Según las estimaciones, el objeto tenía un diámetro de 30 a 40 centímetros. De haber sido mayor, o si la explosión se hubiera producido más cerca de la superficie, el estruendo habría ocasionado daños materiales e incluso víctimas.
Sobre el bólido
Fecha: Miércoles 27 de agosto
Lugar: Valles Centrales de Oaxaca (reportes en Zimatlán de Álvarez, Santa María Atzompa, San Lorenzo Cacaotepec y Etla)
Fenómeno: Bólido (meteoro muy luminoso que se desintegra en la atmósfera)

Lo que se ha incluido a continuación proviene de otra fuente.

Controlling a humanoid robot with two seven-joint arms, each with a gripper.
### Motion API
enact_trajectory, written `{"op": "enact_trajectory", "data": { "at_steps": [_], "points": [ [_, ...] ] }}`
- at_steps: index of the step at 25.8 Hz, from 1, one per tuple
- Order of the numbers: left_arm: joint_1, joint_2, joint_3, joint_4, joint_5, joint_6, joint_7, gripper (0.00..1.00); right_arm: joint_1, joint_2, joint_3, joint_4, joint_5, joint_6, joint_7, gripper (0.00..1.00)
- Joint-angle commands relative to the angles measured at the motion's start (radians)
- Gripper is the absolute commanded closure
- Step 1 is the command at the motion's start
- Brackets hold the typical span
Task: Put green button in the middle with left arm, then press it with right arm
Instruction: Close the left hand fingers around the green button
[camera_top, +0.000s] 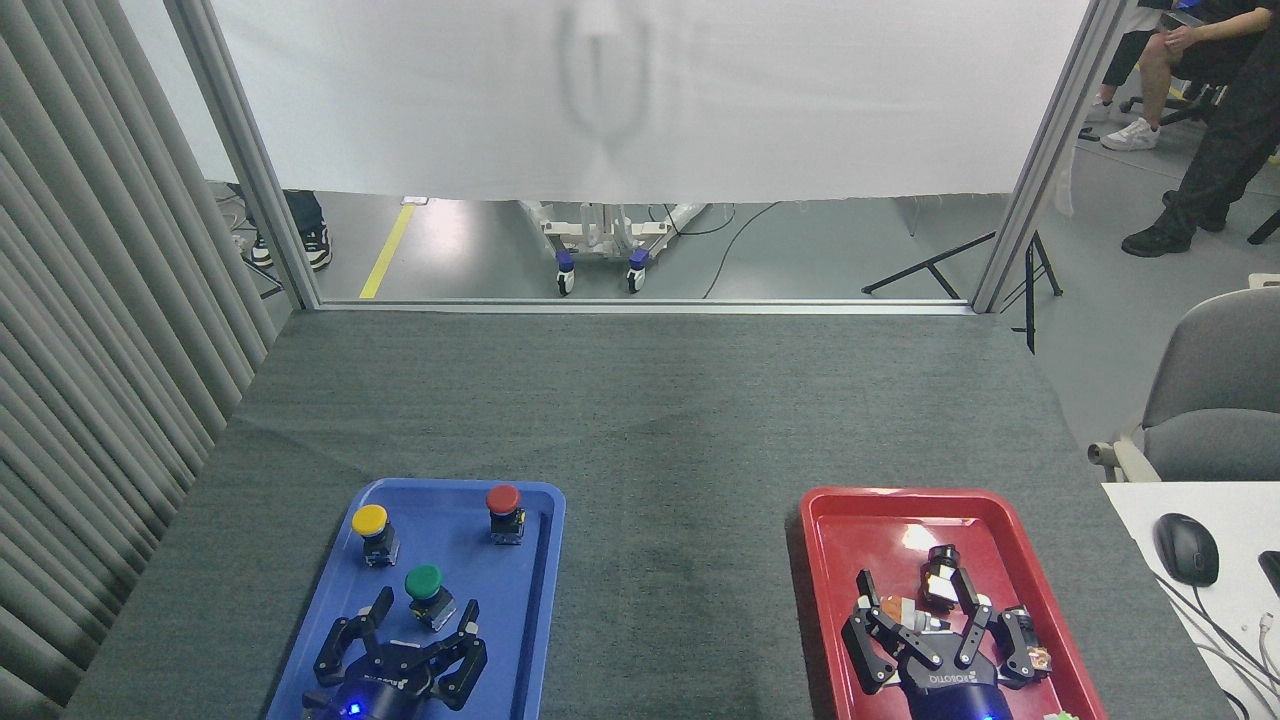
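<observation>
Low in the left part of the frame, the green button (424, 590) stands upright in the blue tray (535, 600), below the yellow button (370, 530) and the red button (503, 510), with the left gripper (420, 625) just beneath it, fingers spread and not closed on it. At lower right, the right gripper (925, 610) hangs over the red tray (850, 520) with its fingers splayed among small parts I cannot make out, and whether it touches them I cannot tell. Between the two trays, the grey mat (680, 560) lies bare.
</observation>
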Motion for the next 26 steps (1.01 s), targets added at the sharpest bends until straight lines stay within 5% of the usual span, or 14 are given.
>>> {"op": "enact_trajectory", "data": {
  "at_steps": [1, 12, 17, 23, 26],
  "points": [
    [-0.03, 0.003, 0.0, 0.053, 0.0, -0.003, 0.0, 0.01, 0.0, 0.001, -0.001, 0.0, 0.0, 0.001, 0.0, 0.0],
    [-0.092, 0.009, 0.005, 0.146, -0.007, -0.001, -0.003, 0.06, 0.002, 0.001, -0.001, 0.0, 0.0, 0.0, 0.0, 0.0],
    [-0.096, 0.016, 0.003, 0.149, -0.007, -0.004, -0.056, 0.35, 0.002, 0.001, -0.001, 0.0, 0.0, -0.002, 0.0, 0.0],
    [-0.093, 0.028, 0.0, 0.145, -0.01, -0.084, -0.091, 0.99, 0.002, 0.001, -0.001, 0.0, 0.0, -0.002, 0.0, 0.0],
    [-0.093, 0.037, 0.002, 0.134, -0.011, -0.138, -0.089, 1.0, 0.002, 0.001, -0.001, -0.002, 0.0, -0.002, 0.0, 0.0]
  ]
}}
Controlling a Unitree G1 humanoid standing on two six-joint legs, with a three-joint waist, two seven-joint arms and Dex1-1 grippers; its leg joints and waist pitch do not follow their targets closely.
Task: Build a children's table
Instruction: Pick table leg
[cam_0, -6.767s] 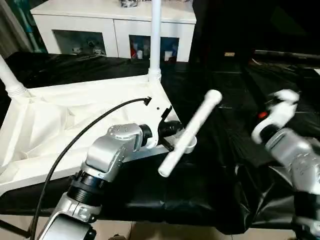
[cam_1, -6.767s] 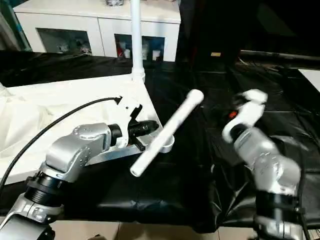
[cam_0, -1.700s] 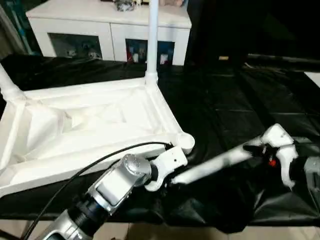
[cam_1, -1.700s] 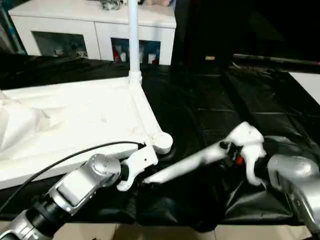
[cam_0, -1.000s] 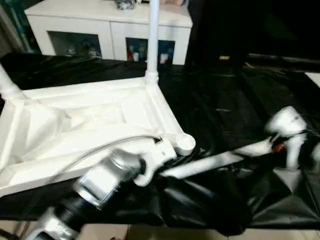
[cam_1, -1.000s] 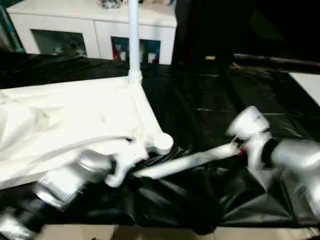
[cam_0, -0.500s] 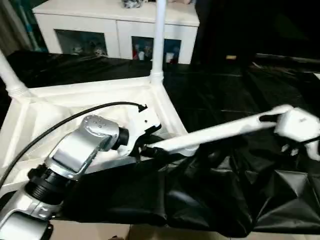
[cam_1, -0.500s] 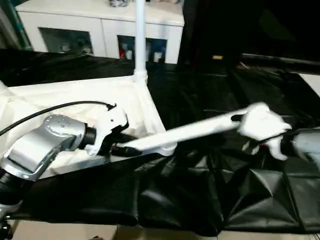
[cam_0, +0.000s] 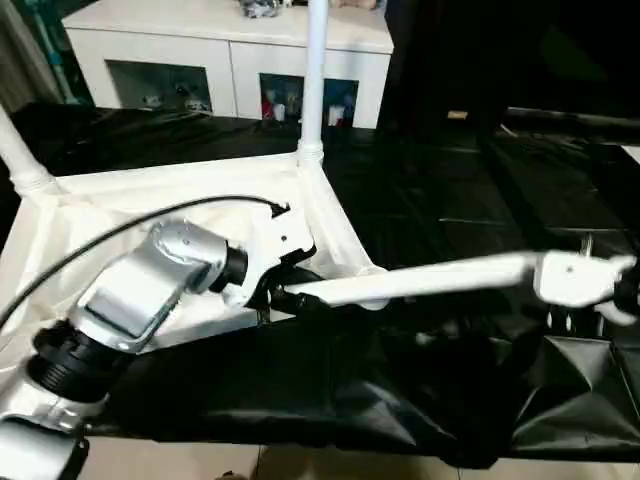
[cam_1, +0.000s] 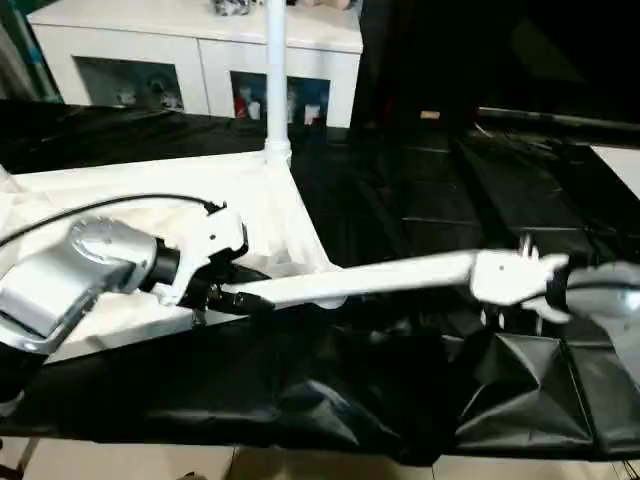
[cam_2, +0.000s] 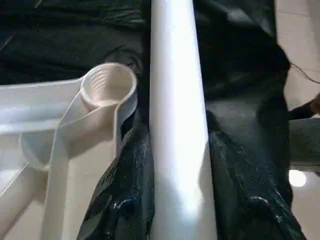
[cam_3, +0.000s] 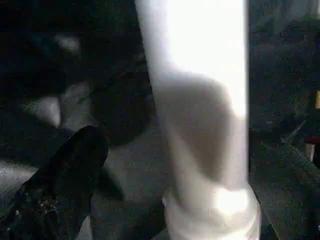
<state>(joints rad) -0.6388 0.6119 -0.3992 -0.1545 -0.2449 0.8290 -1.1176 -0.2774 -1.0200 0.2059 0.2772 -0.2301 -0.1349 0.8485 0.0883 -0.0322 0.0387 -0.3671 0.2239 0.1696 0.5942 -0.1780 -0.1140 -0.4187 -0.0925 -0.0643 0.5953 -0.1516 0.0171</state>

Efecto: Estrépito y onda sónica percibida incluso en Puebla y Veracruz
Incidente asociado: Incendio en un basurero local confundido con impacto de meteorito
Autoridades:
- SSPC de Oaxaca desmintió la caída de meteorito
CEPCyGR confirmó que no hubo daños ni afectaciones a la población
Rumores: Se habló de un supuesto “meteorito de oro” y de caída de chatarra espacial
Explicación científica:
- Objeto provenía de cometas o asteroides
- Velocidad estimada: 50 km/segundo
- Desintegración a 100 km de altitud
- Tamaño aproximado: 30–40 cm de diámetro
Potencial de riesgo: Si hubiera sido mayor o explotado más bajo, habría causado daños materiales.